Можайский-7: Завершение | страница 54



Он потащил меня вглубь проулка, и с каждым нашим шагом вперед становилось всё темнее и темнее. Небо уже голубело, а там, под пьяной стеной ненормального дома, всё еще местами царил предрассветный сумрак, а местами — царила ночь.

— Пустите! — крикнул я не без надежды, что меня услышит не только Сугробин, но и какой-нибудь случайный прохожий, который мог бы позвать на помощь: городового или еще кого — неважно.

Прохожих, однако, в таком месте, разумеется, не было, а до городового было примерно так же, как до Луны: последнего я видел только при входе в улицу, от которой проулок находился — да вы и сами это видели — на расстоянии доброй сотни сажени.

Тем не менее, Сугробин остановился и даже выпустил мой локоть из жуткой хватки.

— Ну, что кричишь? — спросил он.

Я удивился: в голосе этого странного человека угрозы больше не было! Он стоял, смотрел на меня и ждал. Я же потер онемевший локоть и уточнил, терзаясь сомнениями:

— Куда вы меня тащите? Что вам нужно?

Неожиданно Сугробин улыбнулся — бесхитростно, без холода в глазах:

— Послушай, друг! — сказал он. — Я вот что подумал: а не тот ли ты Сушкин Никита Аристархович, который репортер? Не ты ли в Листке статьи да фельетоны печатаешь?

Мое удивление стало полным:

— Я! — ответил я. — А вы что же — читали?

— Да уж представь себе! — рассмеялся он. — У тебя — талант! Талантище! Я понимаю так, что ты самостоятельно повсюду рыщешь и сведения добываешь?

— Да, — подтвердил я, все еще не придя в себя от такого неожиданного поворота событий. — Самостоятельно.

— И здесь ты, разумеется, не случайно?

— Нет.

— Новую статью сочиняешь?

— Ну…

Вы понимаете, поручик, я замялся: пришел-то я не только для того, чтобы материал для статьи добыть! Но как об этом было сказать на редкость подозрительному графу, если, конечно — а в этом я до конца уверен не был, — моим захватчиком и в самом деле был носитель такого известного имени? Уж очень активным и спорым оказался этот бездельник: настолько активным, что я такого никак не ожидал!
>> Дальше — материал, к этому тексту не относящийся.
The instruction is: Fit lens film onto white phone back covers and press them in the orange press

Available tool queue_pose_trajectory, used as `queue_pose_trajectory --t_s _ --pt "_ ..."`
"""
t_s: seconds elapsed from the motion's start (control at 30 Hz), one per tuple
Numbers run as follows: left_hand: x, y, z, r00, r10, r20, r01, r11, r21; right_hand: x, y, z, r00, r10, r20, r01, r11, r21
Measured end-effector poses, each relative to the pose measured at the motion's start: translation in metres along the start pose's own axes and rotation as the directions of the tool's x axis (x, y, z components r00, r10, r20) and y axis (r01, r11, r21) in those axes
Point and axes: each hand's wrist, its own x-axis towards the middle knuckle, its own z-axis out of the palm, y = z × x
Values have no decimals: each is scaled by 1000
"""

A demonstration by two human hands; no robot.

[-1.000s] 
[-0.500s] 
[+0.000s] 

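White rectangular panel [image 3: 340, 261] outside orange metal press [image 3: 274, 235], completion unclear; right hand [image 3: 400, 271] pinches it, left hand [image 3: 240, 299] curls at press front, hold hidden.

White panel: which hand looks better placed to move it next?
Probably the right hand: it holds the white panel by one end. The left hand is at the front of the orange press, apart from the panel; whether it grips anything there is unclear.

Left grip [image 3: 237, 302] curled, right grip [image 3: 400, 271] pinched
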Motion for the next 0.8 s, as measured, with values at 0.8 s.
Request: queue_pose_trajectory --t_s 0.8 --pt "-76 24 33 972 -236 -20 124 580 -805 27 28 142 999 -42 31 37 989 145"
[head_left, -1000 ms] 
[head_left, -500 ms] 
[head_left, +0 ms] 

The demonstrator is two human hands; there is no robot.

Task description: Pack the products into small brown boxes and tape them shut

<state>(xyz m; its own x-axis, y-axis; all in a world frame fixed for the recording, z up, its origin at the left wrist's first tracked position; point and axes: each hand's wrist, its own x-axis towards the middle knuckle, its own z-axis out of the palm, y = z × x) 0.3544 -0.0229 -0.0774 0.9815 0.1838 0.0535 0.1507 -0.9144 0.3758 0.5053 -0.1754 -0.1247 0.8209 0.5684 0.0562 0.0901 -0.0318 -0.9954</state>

Сугробин подметил мою нерешительность и, к моему ужасу, тут же правильно ее истолковал:

— Только не говори, — по-прежнему улыбаясь, заявил он, — что ты — полицейский агент!

У меня мурашки по коже побежали, но…

— Что? Что? — поручик взволнованно подался вперед, едва не опрокинув стаканы. — Что?

— Я, — ответил Сушкин, — сделал невозможное!

— Но что?

— Я признался!

Поручик откинулся на спинку стула и недоверчиво переспросил:

— Признались?

— Да, — подтвердил Сушкин, — признался. Сам не знаю, как это вышло и почему, но факт остается фактом: несмотря на охвативший меня чуть ли не животный страх, я выложил графу все обстоятельства дела.